Teaching Children to Achieve Excellence

Mormon FamilyThis family night lesson is designed to help older children and teens to become the very best they can become. They will become motivated to do their best in their chosen tasks, rather than rushing through something to get it done. The materials are adapted from Ed J. Pinegar and Richard J. Allen,  from a forthcoming book called, “What We Need to Know and Do.

Learn to plan a family night.

Make a poster with the word excellence in the center. Circle the word. Draw lines from the circle going outward. You’ll need ten lines. Then make pretty word strips with the following words, one word or phrase per strip:

  1. is a state of mind
  2. is rooted in principle
  3. is balanced
  4. is realistic
  5. is measurable
  6. is resourceful
  7. is teachable
  8. is tireless
  9. is resilient

10. teaches others

Make a copy of the following handout from  Ed J. Pinegar and Richard J. Allen, excerpted from a forthcoming book called, “What We Need to Know and Do. Cut the numbered items apart and clip the explanation to the phrase wordstrip. Place these in a box or bag.

When the lesson begins, ask each family member to write down three things they do extremely well. Encourage family members to add two more things to each person’s list. Remind them to only say kind things.

Ask them how they became good at these things and how it makes them feel to be skilled at them. Is there a purpose or benefit to doing something really well, as opposed to doing it badly?

Give your family two boxes of items that can be used to make something. These can be random items, such as small boxes, ribbon, and old magazines. Each person can have his own boxes or the family can work together as a team. Ask them to open one box and create something in three minutes. Then have them open the other box and take as long as they’d like. Tell them to do their very best work on each box. Afterwards, help them discover how much nicer the finished project is when they take their time, plan, and work carefully. Ask them to write, on the paper where they wrote things they’re good at, one thing in their life that would be better if they strove for excellence in it, instead of just rushing through it. Invite them to list why it would be better and then to make a plan for excellence. You might also want to choose a family project—something you can strive for as a group in which to achieve excellence.

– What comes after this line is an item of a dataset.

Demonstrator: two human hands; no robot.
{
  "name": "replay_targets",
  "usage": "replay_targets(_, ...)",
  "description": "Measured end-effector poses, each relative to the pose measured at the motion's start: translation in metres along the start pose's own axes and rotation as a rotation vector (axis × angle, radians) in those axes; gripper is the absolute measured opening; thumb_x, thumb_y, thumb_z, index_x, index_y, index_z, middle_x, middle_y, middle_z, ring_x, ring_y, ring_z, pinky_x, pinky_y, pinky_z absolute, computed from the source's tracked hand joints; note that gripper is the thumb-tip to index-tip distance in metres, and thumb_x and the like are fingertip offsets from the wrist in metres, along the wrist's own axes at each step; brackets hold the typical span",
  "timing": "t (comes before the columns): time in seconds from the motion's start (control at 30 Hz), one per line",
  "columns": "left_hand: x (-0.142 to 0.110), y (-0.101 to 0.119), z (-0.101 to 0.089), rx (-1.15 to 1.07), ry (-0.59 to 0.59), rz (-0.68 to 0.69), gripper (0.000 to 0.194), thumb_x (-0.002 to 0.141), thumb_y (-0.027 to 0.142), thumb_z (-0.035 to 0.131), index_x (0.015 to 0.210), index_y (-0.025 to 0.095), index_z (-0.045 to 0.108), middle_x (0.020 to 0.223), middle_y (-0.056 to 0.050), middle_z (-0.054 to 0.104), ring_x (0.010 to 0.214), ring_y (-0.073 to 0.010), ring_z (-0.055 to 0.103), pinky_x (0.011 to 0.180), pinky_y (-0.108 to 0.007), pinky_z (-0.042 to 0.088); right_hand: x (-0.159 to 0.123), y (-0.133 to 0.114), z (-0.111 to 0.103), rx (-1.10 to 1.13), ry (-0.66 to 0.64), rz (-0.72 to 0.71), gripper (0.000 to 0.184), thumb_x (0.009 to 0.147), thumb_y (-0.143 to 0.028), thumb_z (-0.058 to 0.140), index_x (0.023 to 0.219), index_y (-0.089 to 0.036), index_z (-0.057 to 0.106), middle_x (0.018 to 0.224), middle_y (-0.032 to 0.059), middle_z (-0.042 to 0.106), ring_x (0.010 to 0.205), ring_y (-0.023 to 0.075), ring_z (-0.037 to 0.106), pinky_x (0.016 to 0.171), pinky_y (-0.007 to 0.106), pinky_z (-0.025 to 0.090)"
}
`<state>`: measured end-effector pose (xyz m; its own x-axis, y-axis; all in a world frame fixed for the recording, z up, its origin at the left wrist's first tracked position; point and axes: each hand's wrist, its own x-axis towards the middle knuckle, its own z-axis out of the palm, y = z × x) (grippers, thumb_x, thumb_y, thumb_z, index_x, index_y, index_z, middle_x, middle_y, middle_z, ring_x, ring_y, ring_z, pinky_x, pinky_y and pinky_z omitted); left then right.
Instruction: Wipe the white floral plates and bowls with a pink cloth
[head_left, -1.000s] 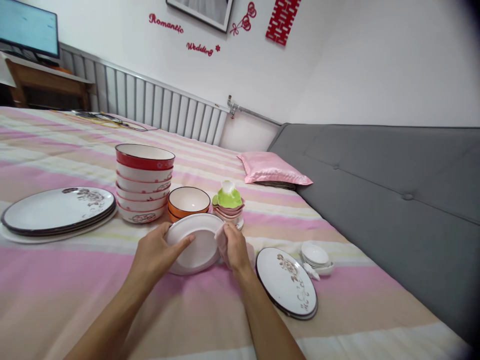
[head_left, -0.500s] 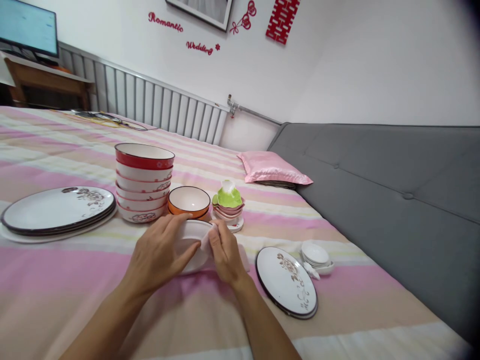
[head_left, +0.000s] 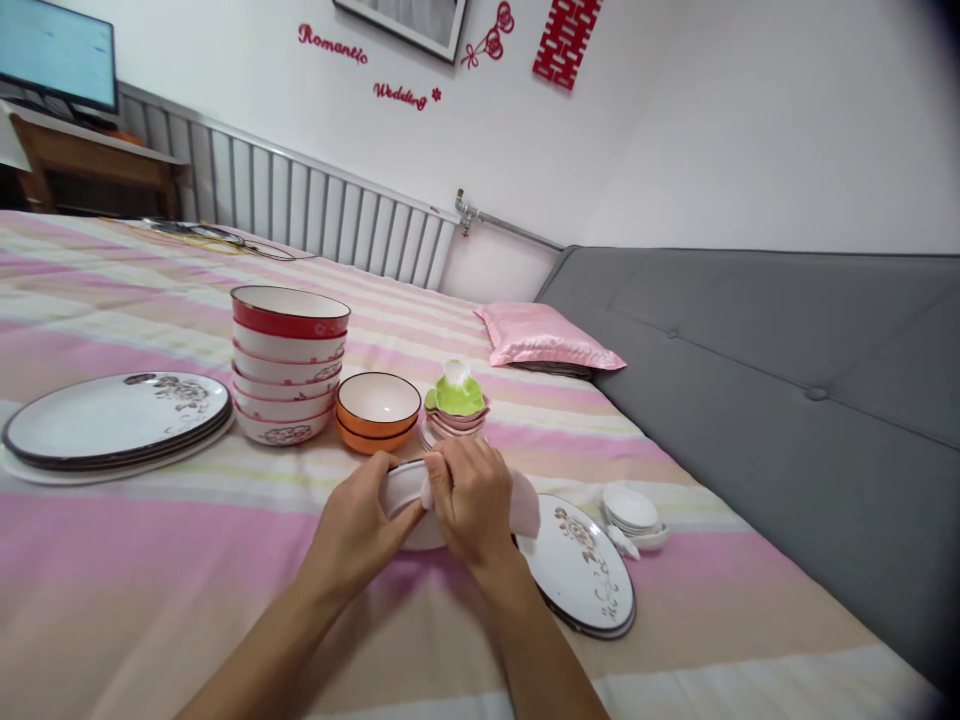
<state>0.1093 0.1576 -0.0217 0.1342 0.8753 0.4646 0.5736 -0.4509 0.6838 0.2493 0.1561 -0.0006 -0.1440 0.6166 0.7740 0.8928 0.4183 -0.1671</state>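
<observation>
Between my hands, above the bedspread, is a tilted white dish (head_left: 403, 486); the hands cover much of it, so its full shape is hidden. My left hand (head_left: 364, 530) grips its left side, thumb on the near face and fingers over the rim. A thin pale cloth (head_left: 524, 506) is bunched in my right hand (head_left: 472, 500), pressed on the dish's upper right rim, with a loose end hanging out to the right. Just beyond stand two stacked orange bowls (head_left: 379, 405) and a stack of small leaf-shaped dishes (head_left: 457, 398), green on top.
Left are a tall stack of red-and-white bowls (head_left: 289, 370) and dark-rimmed oval plates (head_left: 97, 420). On the right lie patterned plates (head_left: 581, 570) and small white dishes (head_left: 631, 508). Farther back are a pink pillow (head_left: 551, 335), cables (head_left: 217, 238) and a grey headboard (head_left: 750, 350).
Both hands and the dish have shifted right and slightly toward me, uncovering the orange bowls. My right hand has turned over the rim, and the cloth's loose end now overlaps the right-hand plates.
</observation>
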Motion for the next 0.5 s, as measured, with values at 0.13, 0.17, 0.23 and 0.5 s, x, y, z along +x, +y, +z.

Set out the poster you made earlier. Have each person take turns drawing out a clipped set. Have them glue or attach the phrase to one of the lines on the poster and then read the explanation. Discuss each one, and apply it to the family project or invite family members to apply it to their own project.

Read the following story to your family:

“This philosophy of excellence was demonstrated by the artist Whistler, who once painted a tiny picture of a spray of roses. The artistry involved was magnificent. Never before, it seemed, had the art of man been able to execute quite so deftly a reproduction of the art of nature. The picture was the envy of the artists who saw it, the despair of the collectors who yearned to buy it for their collections, but Whistler refused steadfastly to sell it.

“For,” said he, “whenever I feel that my hand has lost its cunning, whenever I doubt my ability, I look at the little picture of the spray of roses and say to myself, ‘Whistler, you painted that. Your hand drew it. Your imagination conceived the colors. Your skill put the roses on the canvas.’ Then,” he said, “I know that what I have done I can do again.”

Then he gave us a great philosophy of success. He said, “Hang on the walls of your mind the memory of your successes. Take counsel of your strength, not your weakness. Think of the good jobs you have done. Think of the times when you rose above your average level of performance and carried out an idea or a dream or a desire for which you had deeply longed. Hang these pictures on the walls of your mind and look at them as you travel the roadway of life.” (Sterling W. Sill, “Great Experiences,” Ensign, Jun 1971, 43.)

Ask your family to think of something they could put in their rooms or somewhere else important to them that would remind them of how much they are capable of. If they don’t feel they’ve created something like that yet, encourage them to begin working on it. The item doesn’t have to be a painting or a poem. They might want to take a picture of something they’ve done or hang a picture of them doing something special. For instance, a teen who is really good with small children might frame a picture of herself playing with a child. A child who has a garden might want a photo of her garden.

They might also want to create something to remind them of something they want to excel in. This can serve as a reminder of the goal they set earlier in the lesson.

Finish off by making something as a family and trying to do it as well as possible—baking and decorating cookies to eat and to give away, for instance.